Given a structure like this:
CREATE TABLE reference_table (
reference_table_key numeric NOT NULL,
reference_value numeric,
CONSTRAINT reference_table_pk PRIMARY KEY (reference_table_key)
);
CREATE TABLE other_table (
other_table_key numeric NOT NULL,
reference_table_key numeric,
CONSTRAINT other_table_pk PRIMARY KEY (other_table_key),
ONSTRAINT other_table_reference_fk FOREIGN KEY (reference_table_key)
REFERENCES reference_table (reference_table_key) MATCH SIMPLE
ON UPDATE NO ACTION ON DELETE SET NULL
);
CREATE TABLE another_table (
another_table_key numeric NOT NULL,
do_stuff_key numeric,
CONSTRAINT another_table_pk PRIMARY KEY (another_table_key),
ONSTRAINT another_table_reference_fk FOREIGN KEY (do_stuff_key)

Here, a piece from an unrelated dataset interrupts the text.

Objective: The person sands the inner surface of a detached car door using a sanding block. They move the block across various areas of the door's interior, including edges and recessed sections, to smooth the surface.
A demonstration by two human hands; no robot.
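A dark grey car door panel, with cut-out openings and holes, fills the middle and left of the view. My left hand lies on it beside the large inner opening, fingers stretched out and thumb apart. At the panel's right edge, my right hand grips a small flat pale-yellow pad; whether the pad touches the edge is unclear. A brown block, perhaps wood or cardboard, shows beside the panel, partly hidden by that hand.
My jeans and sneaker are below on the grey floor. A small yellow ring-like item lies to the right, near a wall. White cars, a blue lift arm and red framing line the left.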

REFERENCES reference_table (reference_table_key) MATCH SIMPLE
ON UPDATE NO ACTION ON DELETE SET NULL
);
--there are 50-60 tables which have similar foreign key references to reference_table
I want to write a query that tells me the primary keys in other_table and another_table and potentially more tables where reference_value is NULL.
In psuedo-code:
SELECT table_name, table_primary_key, table_fk_column_name
FROM ?????? some PG table ???????, reference_table
WHERE reference_table.reference_value IS NULL;
The result would look something like:
table_name | table_primary_key | table_fk_column_name | reference_table_pk
---------------------------------------------------------------------------
other_table | 2 | reference_table_key | 7
other_table | 4 | reference_table_key | 56
other_table | 45 | reference_table_key | 454
other_table | 65765 | reference_table_key | 987987
other_table | 11 | reference_table_key | 3213
another_table | 3 | do_stuff_key | 4645
another_table | 5 | do_stuff_key | 43546
another_table | 7 | do_stuff_key | 464356
unknown_table | 1 | unkown_column_key | 435435
unknown_table | 1 | some_other_column_key | 34543
unknown_table | 3 | unkown_column_key | 124
unknown_table | 3 | some_other_column_key | 123
This is similar to, but not a duplicate of Postgres: SQL to list table foreign keys . That question shows the table structure. I want to find specific instances.
Essentially if I were to DELETE FROM reference_table WHERE reference_value IS NULL;
, postgres has to do something internally to figure out that it needs to set reference_table_key
in row 2 in other_table
to NULL. I want to see what those rows would be.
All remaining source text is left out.